这些是我们应用动态编程所需的子结构属性.
These are the substructure properties we need to apply dynamic programming.
如果 s1 [:i]
和 s2 [:j]
可以交错,则我们定义 f(i,j)= true
形成 s3 [:( i + j)]
,否则形成 f(i,j)= false
.通过上面的观察,我们已经
We define f(i, j) = true
, if s1[:i]
and s2[:j]
can be interleaved to form s3[:(i+j)]
and f(i,j) = false
otherwise. By the observation above we have
f(0,0) = true
f(i,0) = f(i-1, 0) if s3[i-1] == s1[i-1]
f(0,j) = f(0, j-1) if s3[j-1] == s2[j-1]
f(i,j) = true if s3[i+j-1] = s1[i-1] and f(i-1, j)

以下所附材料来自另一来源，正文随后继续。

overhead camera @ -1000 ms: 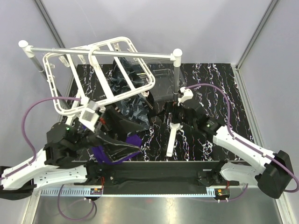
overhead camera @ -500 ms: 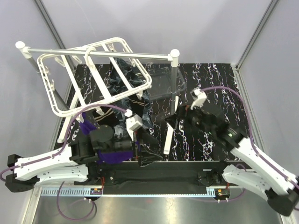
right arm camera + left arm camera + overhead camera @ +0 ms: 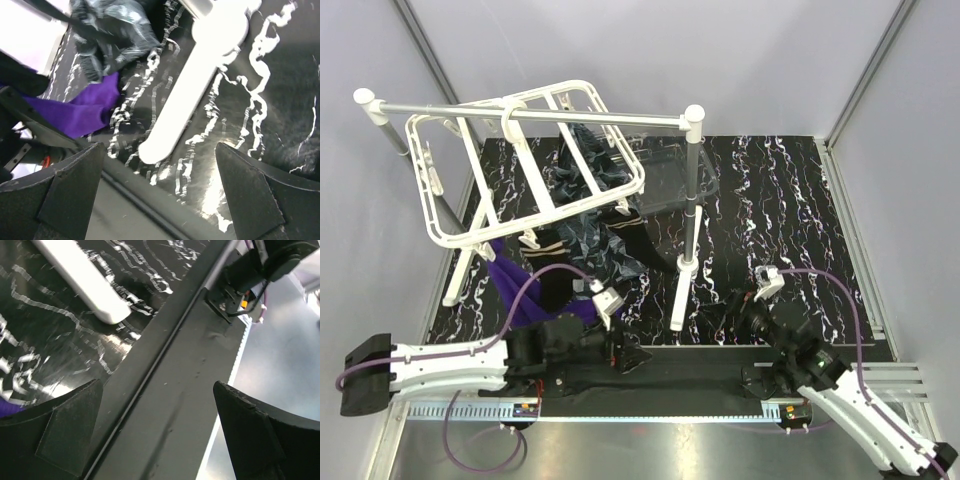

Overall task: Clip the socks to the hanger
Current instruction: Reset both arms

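Both pairs of fingers are spread wide and hold nothing. The left fingers (image 3: 65, 435) hang over the black rail (image 3: 175, 405) at the near edge. The right fingers (image 3: 60, 200) sit low on the near right, looking toward the socks.

The large white plastic grid-frame hanger (image 3: 548, 212) hangs tilted at the far left, hooked on the silver rod of the stand (image 3: 600, 118). The bright purple fabric sock (image 3: 508, 285), the black sock with tan cuff stripes (image 3: 548, 252) and the dark marbled socks (image 3: 605, 240) bunch under and just near of its near rail. You cannot tell from here whether any clip has hold of them.

Watch 4 things:
1. The hanger hangs free on 1 hook, so a push at a clip may swing it, slide it along the rod or lift it off.
2. The socks overlap, so a pinch may take 2.
3. The left arm's purple cable (image 3: 560, 268) loops right by the purple sock and may snag it.
4. The stand rests on narrow white feet, so a knock to the near foot (image 3: 682, 300) may shift or tip it.

For room, the black marbled tabletop (image 3: 790, 210) lies open on the right. The left is crowded, and grey walls close off the left, right and far sides. Bring your right arm round the post, not through it.
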Tool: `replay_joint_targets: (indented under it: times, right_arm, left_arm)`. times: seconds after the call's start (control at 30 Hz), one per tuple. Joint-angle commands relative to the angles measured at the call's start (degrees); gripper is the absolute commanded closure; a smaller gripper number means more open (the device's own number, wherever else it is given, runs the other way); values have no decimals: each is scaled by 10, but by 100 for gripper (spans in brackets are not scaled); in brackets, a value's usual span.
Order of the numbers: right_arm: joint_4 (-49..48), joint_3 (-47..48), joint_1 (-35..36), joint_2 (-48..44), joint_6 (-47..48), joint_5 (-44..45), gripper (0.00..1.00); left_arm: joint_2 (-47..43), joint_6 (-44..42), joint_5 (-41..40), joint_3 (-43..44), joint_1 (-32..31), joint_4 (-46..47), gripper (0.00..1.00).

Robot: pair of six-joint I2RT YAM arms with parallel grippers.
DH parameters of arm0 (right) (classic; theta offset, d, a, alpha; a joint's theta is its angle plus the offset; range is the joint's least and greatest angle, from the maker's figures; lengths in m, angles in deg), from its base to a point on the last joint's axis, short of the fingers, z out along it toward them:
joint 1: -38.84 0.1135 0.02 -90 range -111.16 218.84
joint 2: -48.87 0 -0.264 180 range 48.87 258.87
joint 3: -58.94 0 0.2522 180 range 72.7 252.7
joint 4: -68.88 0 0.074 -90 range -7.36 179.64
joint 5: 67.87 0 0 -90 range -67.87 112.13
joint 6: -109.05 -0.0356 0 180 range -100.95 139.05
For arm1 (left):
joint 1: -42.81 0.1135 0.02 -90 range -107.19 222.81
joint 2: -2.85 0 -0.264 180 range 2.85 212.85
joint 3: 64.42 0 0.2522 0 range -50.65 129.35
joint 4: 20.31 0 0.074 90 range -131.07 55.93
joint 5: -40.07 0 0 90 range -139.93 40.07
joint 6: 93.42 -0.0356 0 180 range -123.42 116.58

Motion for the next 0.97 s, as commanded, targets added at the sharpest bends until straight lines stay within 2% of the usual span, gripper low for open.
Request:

f(i,j) = true if s3[i+j-1] = s2[j-1] and f(i, j-1)
在所有其他情况下,我们都有 f(i,j)= false
.Java代码只是使用动态编程来实现这种重复.也就是说,我将以更简洁的方式实现它:
In all the other cases we have f(i,j) = false
.
The Java code just implements this recurrence using dynamic programming. That said, I would implement it in a bit more concise way:
for (int i = 0; i <= s1.length(); ++i)
for (int j = 0; j <= s2.length(); ++j)
isInter[i][j] = (i == 0 && j == 0)
|| (i > 0 && s1.charAt(i-1) == s3.charAt(i+j-1) && isInter[i-1][j])
|| (j > 0 && s2.charAt(j-1) == s3.charAt(i+j-1) && isInter[i][j-1]);
这篇关于动态编程问题解决方案,解决交织字符串的文章就介绍到这了,希望我们推荐的答案对大家有所帮助,也希望大家多多支持IT屋!